Наора закусила губу и чуть не плакала. Рет — Ратус вздохнул:
— Пойми меня, девочка. Я не хотел тебя обидеть, просто я старый и немного понимающий в жизни человек. Представляю, что ты себе напридумывала, но твой Тенедос просто мальчишка, студентик и внебрачный сын. Всей–то славы, что одна его бабка провела бурную ночь с Джебелом VIII, а другая была почти официальной наложницей Джебела IX. Он, конечно, дворянин, но, если отвлечься от родословной, таких дворян в Империи пруд пруди. Я знаю, что говорю.
— И все же я хочу ему написать! — упрямо сказала Наора.
— Хорошо, напишешь. Потом. — Рет — Ратус встал. — Извини, но сейчас мне некогда. Действительно некогда. О своих обязательствах я помню, не сомневайся. Когда все это устроится, будет тебе и театр, и роли, и достойное почтение публики… Да и не сезон сейчас. А до осени, не беспокойся, с голоду не умрешь, гонорар за роль ты получишь полностью… Прощай!

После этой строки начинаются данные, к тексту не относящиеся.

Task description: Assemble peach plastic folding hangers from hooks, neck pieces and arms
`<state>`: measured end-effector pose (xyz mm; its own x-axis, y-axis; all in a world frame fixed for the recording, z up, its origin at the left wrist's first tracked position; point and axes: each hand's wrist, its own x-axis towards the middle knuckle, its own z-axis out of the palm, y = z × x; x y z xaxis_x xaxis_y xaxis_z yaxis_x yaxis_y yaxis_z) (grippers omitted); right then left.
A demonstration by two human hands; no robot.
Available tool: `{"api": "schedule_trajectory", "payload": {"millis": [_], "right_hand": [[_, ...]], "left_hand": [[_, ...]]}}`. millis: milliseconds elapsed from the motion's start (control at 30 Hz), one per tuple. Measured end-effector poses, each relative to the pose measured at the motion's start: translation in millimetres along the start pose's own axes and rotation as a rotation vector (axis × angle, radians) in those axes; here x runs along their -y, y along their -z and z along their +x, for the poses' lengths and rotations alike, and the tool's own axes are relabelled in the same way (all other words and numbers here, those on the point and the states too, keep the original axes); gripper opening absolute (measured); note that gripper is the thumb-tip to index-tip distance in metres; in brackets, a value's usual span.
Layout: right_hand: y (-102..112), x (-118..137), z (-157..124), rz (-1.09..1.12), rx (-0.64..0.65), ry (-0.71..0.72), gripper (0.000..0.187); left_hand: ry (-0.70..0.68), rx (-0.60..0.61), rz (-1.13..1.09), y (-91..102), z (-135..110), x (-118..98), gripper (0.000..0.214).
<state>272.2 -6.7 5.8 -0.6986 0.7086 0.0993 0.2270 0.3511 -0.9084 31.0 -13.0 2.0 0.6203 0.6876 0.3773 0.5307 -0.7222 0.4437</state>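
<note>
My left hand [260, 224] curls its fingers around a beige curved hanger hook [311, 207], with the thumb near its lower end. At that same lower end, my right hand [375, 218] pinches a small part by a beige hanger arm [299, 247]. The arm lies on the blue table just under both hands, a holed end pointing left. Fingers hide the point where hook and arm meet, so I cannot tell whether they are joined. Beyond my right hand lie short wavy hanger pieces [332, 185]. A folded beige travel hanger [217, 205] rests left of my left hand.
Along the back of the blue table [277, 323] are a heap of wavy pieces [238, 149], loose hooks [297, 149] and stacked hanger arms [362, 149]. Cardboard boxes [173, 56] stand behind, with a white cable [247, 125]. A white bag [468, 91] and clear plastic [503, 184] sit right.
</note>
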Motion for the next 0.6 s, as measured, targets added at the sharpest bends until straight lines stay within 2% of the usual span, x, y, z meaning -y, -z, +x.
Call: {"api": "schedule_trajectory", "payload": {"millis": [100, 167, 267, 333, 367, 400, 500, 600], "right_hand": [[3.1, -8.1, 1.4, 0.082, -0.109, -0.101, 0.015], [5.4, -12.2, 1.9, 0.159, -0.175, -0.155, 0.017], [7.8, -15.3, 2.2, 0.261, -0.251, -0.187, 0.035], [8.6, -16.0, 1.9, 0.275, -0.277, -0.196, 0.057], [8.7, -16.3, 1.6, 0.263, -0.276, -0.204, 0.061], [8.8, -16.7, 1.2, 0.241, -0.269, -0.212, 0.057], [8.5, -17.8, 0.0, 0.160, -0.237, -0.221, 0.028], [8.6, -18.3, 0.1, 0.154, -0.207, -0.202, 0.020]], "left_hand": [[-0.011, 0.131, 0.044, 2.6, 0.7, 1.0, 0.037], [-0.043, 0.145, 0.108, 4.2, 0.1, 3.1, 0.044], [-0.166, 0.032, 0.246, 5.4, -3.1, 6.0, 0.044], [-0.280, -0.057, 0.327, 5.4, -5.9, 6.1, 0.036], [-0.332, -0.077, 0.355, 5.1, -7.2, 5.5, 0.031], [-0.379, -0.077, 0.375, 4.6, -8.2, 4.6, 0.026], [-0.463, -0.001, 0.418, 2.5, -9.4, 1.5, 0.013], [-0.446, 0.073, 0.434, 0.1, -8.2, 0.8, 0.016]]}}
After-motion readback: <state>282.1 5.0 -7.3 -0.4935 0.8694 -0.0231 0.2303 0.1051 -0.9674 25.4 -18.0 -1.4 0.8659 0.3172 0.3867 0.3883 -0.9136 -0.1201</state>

На этом разговор закончился. Можно даже сказать, что закончились разговоры вообще. Крепкие ребята, приносящие Наоре еду прямо в комнату, были скупы на слова, как те же самые «третьи прислужники» из пьес. «Кушать подано» и «чего изволите» были, пожалуй, единственными словами, которые она слышала. В ее распоряжении был весь второй этаж, сейчас совершенно пустой, но комнату она покидала только для того, чтобы воспользоваться туалетом и ванной комнатой.
Однако кормили ее, как и обещал Рет — Ратус, хорошо. И еще были два чемодана Прекрасной Герцогини, доставленные в полное ее расположение из Арафы и набитые всевозможным нарядным тряпьем, так что времяпрепровождение ее состояло в основном из примерок, небольших перелицовок по своему вкусу; еще иногда она без особого удовольствия разыгрывала перед зеркалом сцены из классических пьес — просто, чтобы не потерять форму. Это отвлекало ее от разных ненужных мыслей — например о том, что она перелицовывает и примеряет платья герцогини, которой, возможно, уже и в живых–то нет… Или мыслей о Хастере…
Последнее было хуже всего. Ей приносили книги, в основном «романы для прислуги», которые она читала на ночь и после которых ей снились грешные сны — и она просыпалась в надежде; но постель была пустой, и ей оставалось только жечь свечи, слепя глаза над пухлыми книжками про страстную любовь, некоторые из которых хотя бы своей наивностью приглушали ее боль. А днем за ниткой с иголкой она снова вспоминала ту, новогоднюю, ночь, слышала его слова — и жестокие слова Рет — Ратуса…
Но она уже не плакала, как проплакала почти всю ночь после того разговора с ним, и то гнала от себя, то лелеяла мысль, что, может быть, Рет — Ратус и прав.
Может быть, она даже начала мириться с этим, если бы ее не смутило одно событие.
Как–то она зачиталась заполночь и услышала за окном явно посторонние звуки — со двора, слышимый по ночному времени очень хорошо, раздавался шум драки. Наора даже различала голоса, и с замиранием сердца поняла, что один из них ей знаком. Она вскочила с постели и, задув свечу, бросилась к окну. Но увидеть что–то во мраке ей не удалось. И голоса были столь невнятны, что узнать их не было никакой возможности. А вскоре и вовсе все стихло… Наора вернулась в постель, но долго не могла заснуть. Перед глазами ее стояла картина: там, во дворе, был Хастер. Это с ним боролись ее дюжие и неразговорчивые стражи, не давая прорваться к ней; его били, он отбивался и кричал: «Наора, где ты?! Наора!..»
Утром она проснулась в тихих слезах и не могла понять, где был сон, а где явь. На ее безразличный вопрос, что это за возня, разбудившая ее сегодня ночью, была во дворе, мрачный «подай–принеси» пробубнил: «Извините, сударыня, что побеспокоили. Вор забрался» и удалился, поблескивая свежей дулей под глазом.